L'età media della difesa rimane il vero limite di una squadra che si prepara all'Europeo con la convinzione che il meglio non sia già alle spalle.

Senza Casemiro, si scioglie il Brasile

“Del futuro che c'è, nelle mani che hai, nel coraggio che ancora non ho. Se mi concentro il Brasile lo invento”. Il Cin Cin dei Baustelle non guardava certo a Tite e Neymar, ma sembra fotografare bene la reinvenzione di un Brasile stile-Saldanha, di una squadra che si è messa nelle mani di Alisson e O'Ney, sciolto però fra simulazioni irrispettose e meches bionde presto abbandonate. Così, ha capito troppo tardi che la vera stella insostituibile era Casemiro. “Per vincere i Mondiali” ha detto Parreira, deve funzionare tutto al momento giusto. Non basta avere il talento. Serve passione e organizzazione. Quando c'è fame, impegno, organizzazione, talento, programmazione, vinciamo. Stavolta avevamo buoni giocatori ma mancava esperienza in un mondiale, che è una competizione di dettagli”.

Messi e Ozil, mal comune nessun gaudio

Dettagli in cui è naufragata la Germania, terza nazionale campione del mondo a non passare i gironi nell'edizione successiva, affondata nell'assenza di spirito di squadra e nell'eccesso di fiducia verso la tenuta di una struttura offensiva senza alcuna stabilità. Di soli campioni, di soli nomi non si vive e non si vince.

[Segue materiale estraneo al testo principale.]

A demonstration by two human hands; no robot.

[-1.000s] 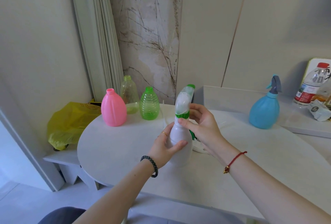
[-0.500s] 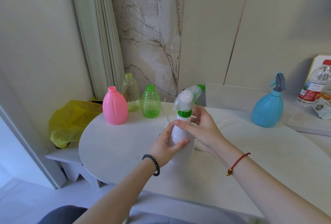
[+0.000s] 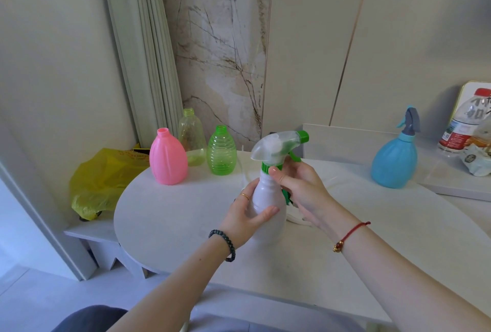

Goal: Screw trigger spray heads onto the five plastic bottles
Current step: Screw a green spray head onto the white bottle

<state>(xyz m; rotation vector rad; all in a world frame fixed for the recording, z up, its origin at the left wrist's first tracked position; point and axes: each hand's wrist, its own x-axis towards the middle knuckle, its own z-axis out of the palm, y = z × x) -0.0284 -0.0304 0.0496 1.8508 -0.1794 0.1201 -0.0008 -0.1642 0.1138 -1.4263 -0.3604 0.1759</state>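
A yellow plastic bag (image 3: 101,180) slumps at nine o'clock on a low white bench (image 3: 90,233); a labelled water bottle (image 3: 467,119) stands at three o'clock.

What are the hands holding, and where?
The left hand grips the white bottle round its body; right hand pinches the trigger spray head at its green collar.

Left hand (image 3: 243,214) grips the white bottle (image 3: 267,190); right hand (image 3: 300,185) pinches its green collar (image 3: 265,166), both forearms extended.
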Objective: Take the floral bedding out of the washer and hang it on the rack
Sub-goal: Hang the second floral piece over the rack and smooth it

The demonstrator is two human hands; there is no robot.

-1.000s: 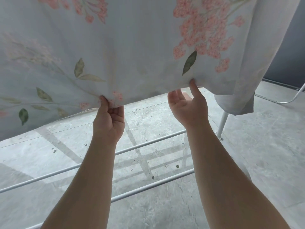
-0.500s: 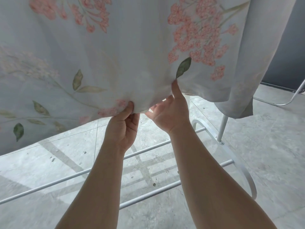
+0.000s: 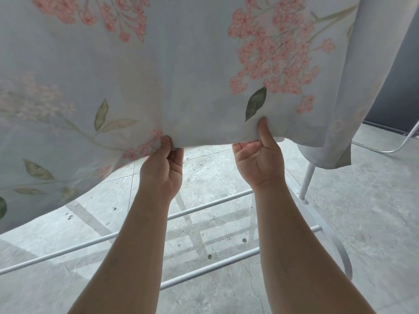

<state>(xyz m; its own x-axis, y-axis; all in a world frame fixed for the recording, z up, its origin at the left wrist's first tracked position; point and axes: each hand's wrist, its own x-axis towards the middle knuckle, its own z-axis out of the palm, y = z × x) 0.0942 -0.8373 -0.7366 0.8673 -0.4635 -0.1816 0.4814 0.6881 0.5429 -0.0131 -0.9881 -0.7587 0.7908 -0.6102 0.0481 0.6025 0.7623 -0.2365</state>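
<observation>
The bedding (image 3: 181,71) filled the upper half of the view: a pale sheet printed with pink flower clusters and green leaves, hanging in front of the person with its lower hem lifted well clear of the floor (its top edge lay out of view, so what it hung from could not be told). Its right side dropped in a fold just beside a slanted white leg of the rack.

The floor (image 3: 362,223) was grey marbled stone with tile seams and a few dark specks. A dark wall (image 3: 399,87) showed at the far right.

The rack (image 3: 210,201) stood low under the sheet, with 2 white rails crossing behind the forearms and a curved end bar at the right.

Both bare arms reached up to the hem. The left hand (image 3: 162,168) gripped the edge, thumb on the near face and fingers curled tightly behind it. The right hand (image 3: 259,162), a little apart from it, pinched the hem too, its thumb (image 3: 263,130) pressed upright against the front below a green leaf and its fingers curled behind the cloth.
</observation>
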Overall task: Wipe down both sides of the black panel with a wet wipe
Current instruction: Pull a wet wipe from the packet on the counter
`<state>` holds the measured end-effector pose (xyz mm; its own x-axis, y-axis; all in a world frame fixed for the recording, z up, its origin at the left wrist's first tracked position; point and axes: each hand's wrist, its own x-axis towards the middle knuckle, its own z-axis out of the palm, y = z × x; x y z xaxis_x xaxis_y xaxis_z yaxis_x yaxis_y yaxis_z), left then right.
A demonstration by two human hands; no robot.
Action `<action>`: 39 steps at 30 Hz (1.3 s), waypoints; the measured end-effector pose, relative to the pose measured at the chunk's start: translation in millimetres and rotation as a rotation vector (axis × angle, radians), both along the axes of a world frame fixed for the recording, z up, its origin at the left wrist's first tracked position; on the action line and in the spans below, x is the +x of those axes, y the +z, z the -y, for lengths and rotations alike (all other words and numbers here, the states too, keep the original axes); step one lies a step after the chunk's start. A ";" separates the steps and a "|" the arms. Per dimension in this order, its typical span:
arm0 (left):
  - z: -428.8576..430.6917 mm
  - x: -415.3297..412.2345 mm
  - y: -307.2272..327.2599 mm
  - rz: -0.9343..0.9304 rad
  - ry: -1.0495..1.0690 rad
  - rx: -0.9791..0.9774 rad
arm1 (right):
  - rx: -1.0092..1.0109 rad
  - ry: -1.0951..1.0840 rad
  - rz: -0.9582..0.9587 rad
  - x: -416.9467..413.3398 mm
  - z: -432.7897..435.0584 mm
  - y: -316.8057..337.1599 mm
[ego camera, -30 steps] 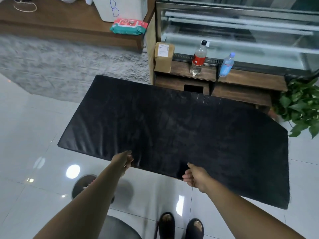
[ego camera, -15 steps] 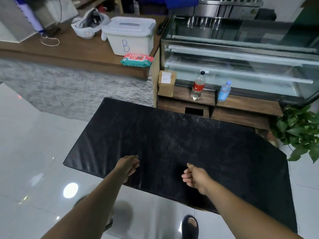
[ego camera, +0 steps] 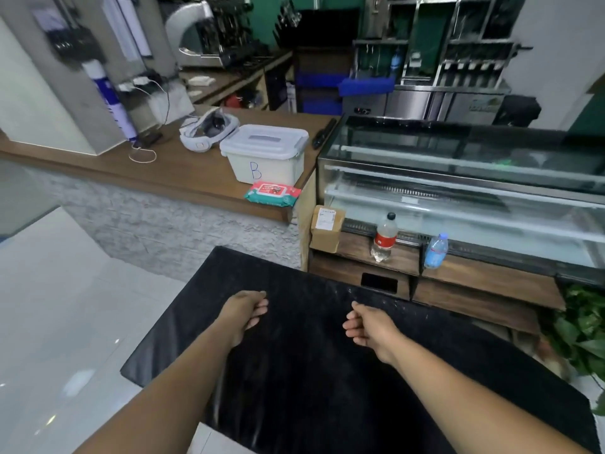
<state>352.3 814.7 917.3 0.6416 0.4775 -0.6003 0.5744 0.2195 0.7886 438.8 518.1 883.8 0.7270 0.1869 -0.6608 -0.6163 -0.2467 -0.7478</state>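
Observation:
The large black panel (ego camera: 327,371) lies flat in front of me, its far edge near the wooden cabinet. My left hand (ego camera: 245,311) and my right hand (ego camera: 366,327) are both over the middle of the panel, fingers loosely curled and holding nothing. I cannot tell whether they touch its surface. A red and green pack of wet wipes (ego camera: 272,193) lies on the wooden counter (ego camera: 170,178) beyond the panel, in front of a white lidded box (ego camera: 265,154) marked B.
A glass display case (ego camera: 458,178) stands at the right, with a cardboard box (ego camera: 327,229) and two plastic bottles (ego camera: 384,239) on the wooden ledge below it. A green plant (ego camera: 582,332) sits far right. Glossy white floor tiles (ego camera: 65,322) spread left.
Both hands let go of the panel's near edge and moved forward over its middle. My view lifted, bringing the counter and the back shelves into sight.

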 end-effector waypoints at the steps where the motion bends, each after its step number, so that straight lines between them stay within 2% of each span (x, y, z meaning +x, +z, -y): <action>1: -0.8 6.3 4.4 0.017 0.003 0.002 | 0.003 0.003 0.017 9.5 -3.4 6.2; 12: -37.0 72.5 52.5 0.130 -0.023 0.065 | 0.057 0.112 0.186 89.0 -68.5 65.6; 19: -103.3 144.1 66.2 0.197 -0.109 0.201 | 0.037 0.143 0.317 144.0 -143.0 93.5; 22: -140.1 180.6 69.0 0.221 -0.174 0.257 | -0.069 0.179 0.434 168.6 -184.7 101.6; 27: -190.8 236.4 71.6 0.230 -0.342 0.569 | -0.405 0.274 0.762 206.8 -245.9 107.9; 30: -214.2 263.9 64.8 0.247 -0.410 0.665 | -0.537 0.340 0.861 227.4 -276.8 108.3; 33: -226.8 289.1 57.6 0.275 -0.480 0.717 | -0.654 0.393 0.922 245.5 -300.1 105.1; 36: -231.1 309.8 50.4 0.327 -0.589 0.814 | -0.689 0.435 0.923 263.2 -315.6 98.9; 39: -232.3 323.9 42.1 0.347 -0.673 0.831 | -0.735 0.462 0.907 278.3 -326.4 90.5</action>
<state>676.2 1047.0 959.4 0.9901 0.1400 0.0041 0.0991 -0.7207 0.6861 717.1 844.5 974.3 0.9385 0.3451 -0.0137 0.3023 -0.8398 -0.4509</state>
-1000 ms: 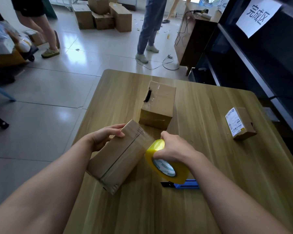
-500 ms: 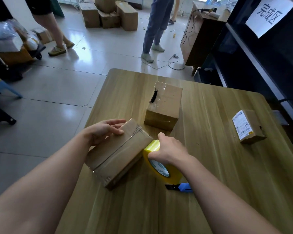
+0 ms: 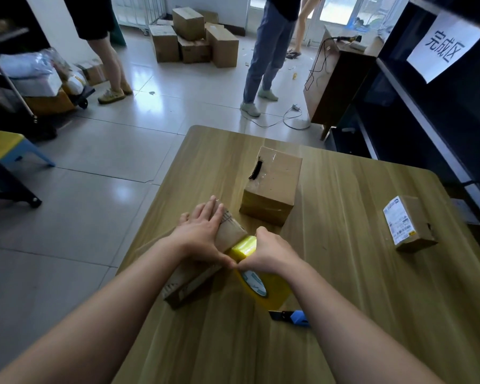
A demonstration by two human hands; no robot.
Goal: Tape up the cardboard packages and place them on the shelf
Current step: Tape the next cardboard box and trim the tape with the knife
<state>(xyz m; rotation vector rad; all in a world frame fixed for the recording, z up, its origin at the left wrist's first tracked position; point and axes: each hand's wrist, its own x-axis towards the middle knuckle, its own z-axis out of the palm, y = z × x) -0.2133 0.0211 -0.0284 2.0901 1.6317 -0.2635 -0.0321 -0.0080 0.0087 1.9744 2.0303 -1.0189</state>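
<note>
- Shelf [image 3: 427,126]: runs along the right of the table [image 3: 358,286]. The package being worked is not on it yet.
- Package [image 3: 191,284]: lies near the table's left edge, turned slantwise, likely so its seam lines up with the pull of the tape.
- Tape roll [image 3: 261,284]: on edge, touching the package's right side. The taping step looks under way.
- Left hand [image 3: 203,231]: flat on the package top, fingers straight, pressing it still. It grasps nothing.
- Right hand [image 3: 272,254]: fingers curled over the roll, clenched on it.
- Blue cutter [image 3: 291,317]: lies just beside the roll, handy for cutting.
</note>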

Chiedere a Jorge Sampaoli, che ha lasciato imporre a Messi la sua aura su una nazionale mediocre di giocatori deresponsabilizzati dall'affidarsi fideistico a un salvatore della patria incapace di salvare se stesso, nonostante i quasi sei dribbling riusciti a partita.

Poi, se fosse vero come scrive il Clarin che Messi avrebbe ottenuto che Lo Celso non giocasse perché gli aveva fatto un tunnel in allenamento e l'aveva battuto a calcio-tennis, avremmo l'epifania della profondità delle ragioni del fallimento argentino.

Il Mondiale traina lo sviluppo del calcio

Fallisce la Spagna di Hierro catapultato ct, fallisce il Portogallo cui non basta la tripletta d'apertura di Cristiano Ronaldo che sembrava aver alzato il sipario su sorti diverse, magnifiche e progressive, per i campioni d'Europa. Festeggia la Russia, con i rigori che bisognerebbe smettere di chiamare lotteria. Ma la lezione che arriva dai russi e grazie al lavoro di Cherchesov va al di là del quarto di finale. Organizzare o giocare il Mondiale, per una nazione che non sia fra le potenze del pallone, comporta un trasferimento di conoscenza per i coach e per i calciatori. Vale per il Giappone, che con la stessa inappuntabile disciplina ha pulito lo spogliatoio e confermato che i bravi ragazzi non vincono mai. Vale per le nazioni africane, o per le piccole caraibiche. Incontrare il mondo fa la differenza, Vuol dire un trasferimento di conoscenza per i coach e per i calciatori, spinge alla riorganizzazione di campionati, anche giovanili, al potenziamento di strutture. E' l'occasione per un salto in avanti. La competizione al livello più alto traina sempre lo sviluppo. Anche questo è il calcio del futuro.